Shares of Klaviyo, Inc. (KVYO) surged 5.06% in pre-market trading on Thursday, following the company's impressive third-quarter earnings report and upgraded full-year guidance. The marketing automation platform provider continues to demonstrate strong growth, attracting positive attention from Wall Street analysts.
Klaviyo reported Q3 non-GAAP earnings of $0.18 per diluted share, surpassing the FactSet analyst consensus of $0.14 and improving from $0.15 a year earlier. Revenue for the quarter ended September 30 reached $310.9 million, up significantly from $235.1 million in the same period last year and exceeding analyst expectations of $299.8 million.
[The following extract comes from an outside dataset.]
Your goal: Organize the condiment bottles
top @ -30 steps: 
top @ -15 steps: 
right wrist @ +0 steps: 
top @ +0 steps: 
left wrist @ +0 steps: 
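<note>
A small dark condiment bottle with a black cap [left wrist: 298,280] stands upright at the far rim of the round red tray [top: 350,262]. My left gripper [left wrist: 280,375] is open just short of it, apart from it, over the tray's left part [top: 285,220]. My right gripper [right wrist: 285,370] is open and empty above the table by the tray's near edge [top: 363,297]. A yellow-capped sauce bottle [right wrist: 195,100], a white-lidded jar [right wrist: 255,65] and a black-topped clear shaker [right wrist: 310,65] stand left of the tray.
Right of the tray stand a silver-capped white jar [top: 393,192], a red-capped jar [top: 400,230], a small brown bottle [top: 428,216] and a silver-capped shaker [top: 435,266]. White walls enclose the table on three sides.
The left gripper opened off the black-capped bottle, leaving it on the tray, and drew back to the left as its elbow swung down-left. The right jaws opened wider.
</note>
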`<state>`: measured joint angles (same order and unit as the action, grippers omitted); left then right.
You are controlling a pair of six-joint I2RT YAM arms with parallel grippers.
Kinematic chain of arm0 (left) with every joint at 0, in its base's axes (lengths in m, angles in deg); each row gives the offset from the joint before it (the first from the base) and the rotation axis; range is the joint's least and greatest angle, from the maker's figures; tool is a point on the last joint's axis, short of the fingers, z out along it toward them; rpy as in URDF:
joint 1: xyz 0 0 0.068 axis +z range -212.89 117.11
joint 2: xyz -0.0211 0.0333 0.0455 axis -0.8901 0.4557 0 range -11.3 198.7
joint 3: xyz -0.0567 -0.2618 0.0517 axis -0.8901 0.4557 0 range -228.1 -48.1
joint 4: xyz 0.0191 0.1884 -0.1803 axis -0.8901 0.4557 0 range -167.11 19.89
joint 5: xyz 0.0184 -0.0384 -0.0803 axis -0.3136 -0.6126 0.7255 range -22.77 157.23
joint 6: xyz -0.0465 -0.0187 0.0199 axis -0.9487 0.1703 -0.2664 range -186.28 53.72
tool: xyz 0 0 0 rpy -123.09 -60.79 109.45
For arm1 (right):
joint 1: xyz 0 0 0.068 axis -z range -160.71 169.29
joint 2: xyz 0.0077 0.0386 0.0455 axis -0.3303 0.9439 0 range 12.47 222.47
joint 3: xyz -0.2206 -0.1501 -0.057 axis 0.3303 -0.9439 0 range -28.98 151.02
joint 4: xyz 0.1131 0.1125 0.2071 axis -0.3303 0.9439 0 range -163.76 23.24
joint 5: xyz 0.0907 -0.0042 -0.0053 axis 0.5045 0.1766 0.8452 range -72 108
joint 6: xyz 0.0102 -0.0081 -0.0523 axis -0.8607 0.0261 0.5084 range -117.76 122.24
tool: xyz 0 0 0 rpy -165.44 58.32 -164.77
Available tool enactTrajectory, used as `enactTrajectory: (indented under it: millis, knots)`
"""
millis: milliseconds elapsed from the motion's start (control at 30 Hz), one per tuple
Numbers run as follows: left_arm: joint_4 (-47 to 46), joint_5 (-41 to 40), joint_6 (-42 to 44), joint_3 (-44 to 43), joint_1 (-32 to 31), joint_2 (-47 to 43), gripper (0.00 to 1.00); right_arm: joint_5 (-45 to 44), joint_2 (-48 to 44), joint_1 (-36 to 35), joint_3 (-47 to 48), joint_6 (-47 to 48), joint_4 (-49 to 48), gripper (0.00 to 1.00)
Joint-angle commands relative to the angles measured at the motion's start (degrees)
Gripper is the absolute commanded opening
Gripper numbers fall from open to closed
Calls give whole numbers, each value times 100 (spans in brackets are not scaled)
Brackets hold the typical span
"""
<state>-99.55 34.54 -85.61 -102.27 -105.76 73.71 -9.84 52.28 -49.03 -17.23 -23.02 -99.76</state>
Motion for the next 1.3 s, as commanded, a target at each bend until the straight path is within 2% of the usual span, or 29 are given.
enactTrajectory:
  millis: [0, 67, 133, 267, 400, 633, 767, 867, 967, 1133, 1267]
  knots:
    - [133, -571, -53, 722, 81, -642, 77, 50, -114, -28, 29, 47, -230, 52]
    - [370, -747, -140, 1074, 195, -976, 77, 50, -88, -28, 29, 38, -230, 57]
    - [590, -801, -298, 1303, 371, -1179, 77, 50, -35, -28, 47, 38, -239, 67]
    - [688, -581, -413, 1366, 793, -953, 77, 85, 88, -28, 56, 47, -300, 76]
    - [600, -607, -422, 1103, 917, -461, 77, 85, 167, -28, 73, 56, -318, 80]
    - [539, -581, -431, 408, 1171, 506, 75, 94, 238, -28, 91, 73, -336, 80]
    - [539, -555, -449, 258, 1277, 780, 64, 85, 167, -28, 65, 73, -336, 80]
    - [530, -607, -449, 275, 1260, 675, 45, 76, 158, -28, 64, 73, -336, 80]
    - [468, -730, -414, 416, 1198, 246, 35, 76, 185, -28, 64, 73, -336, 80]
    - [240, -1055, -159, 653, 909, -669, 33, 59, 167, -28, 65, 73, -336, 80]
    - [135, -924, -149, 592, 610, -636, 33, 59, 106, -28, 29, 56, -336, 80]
This strong performance showcases Klaviyo's ability to maintain robust growth in a challenging economic environment.
Adding to investor optimism, Klaviyo raised its full-year 2025 revenue guidance to a range of $1.215 billion to $1.219 billion, up from its previous outlook of $1.195 billion to $1.203 billion. The company also provided Q4 revenue guidance of $331 million to $335 million, slightly above the analyst consensus of $330.5 million. This upward revision in guidance signals management's confidence in the company's growth trajectory and ability to execute its strategic plans.
The strong results and positive outlook have prompted several analysts to upgrade their ratings and price targets for Klaviyo. Jefferies raised its price target to $35 from $32, while maintaining a Buy rating. Baird increased its target price to $40 from $39. TD Cowen reiterated a Buy rating with a price target of $46, citing strong growth prospects. William Blair analyst Arjun Bhatia also reiterated a Buy rating, highlighting Klaviyo's strategic AI advancements as a key factor in the company's success.
As Klaviyo continues to outperform expectations and gain traction in the marketing automation space, investors are showing increased confidence in the company's long-term potential. The pre-market surge reflects this optimism and sets the stage for potentially continued momentum in the stock.